Çok olumlu değerlendiriyorum. Çünkü artık eğilim o yönde. İnsanlar artık bireyselliğini arıyor modada. Herkes her şeyi alabiliyor, giyebiliyor. Biraz para biriktirir, alırsın. O markaları giymek zor bir şey değil. Önemli olan New York, Paris, Londra gibi gelişmiş moda şehirlerinde vintage giyme isteği ön plana çıkıyor. Çünkü o zaman sen bireyselliğini ön plana itiyorsun. Bu da en büyük stil sırrıdır hayattaki. O zaman ne oluyor, sürüden ayrılıyorsun. Modanın dikte ediciliğine karşı durabiliyorsun. Moda bu sene mini etekse ben giymeyeceğim, uzun vintage elbisemi giyeceğim diyorsun. Gelişmiş moda şehirlerinde insanların üstünde aynı şeyleri görmekten sıkılmışlar.
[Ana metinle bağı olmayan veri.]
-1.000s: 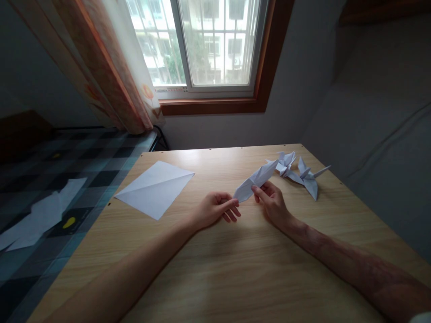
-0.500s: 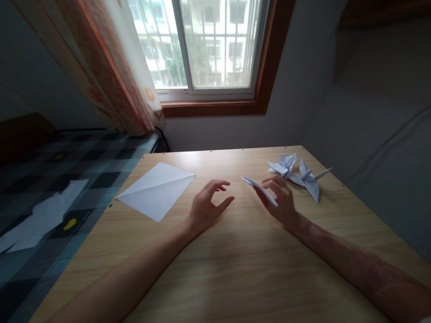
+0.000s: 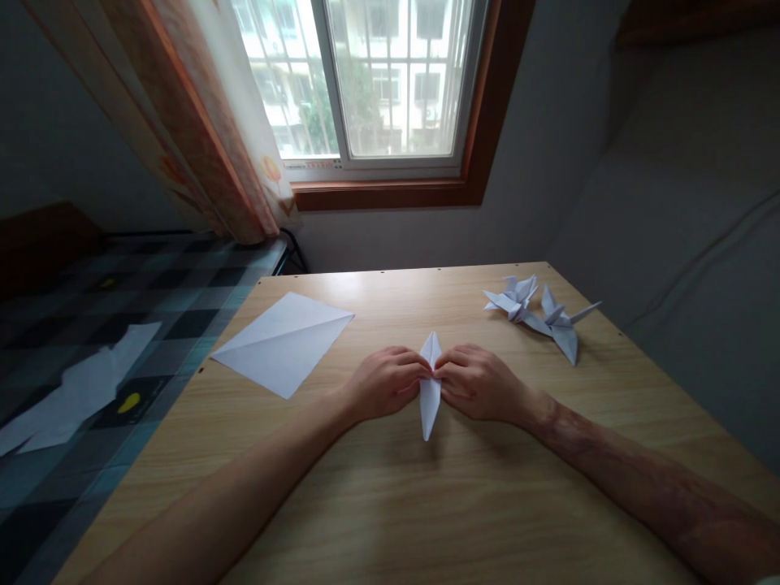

Sizce Türkiye ne durumda, ikinci el eşyalar çok rağbet görüyor mu? Daha çok kimler tercih ediyor ikinci elleri?
Bizde maalesef yolu var hâlâ bu işin. Çünkü hâlâ belli bir çantayı takmak bir statü sembolü belli bir kesim arasında. Bu aşılamıyor daha.
BU RÖPORTAJIN DEVAMI HAFTA SONU DERGİSİNDE...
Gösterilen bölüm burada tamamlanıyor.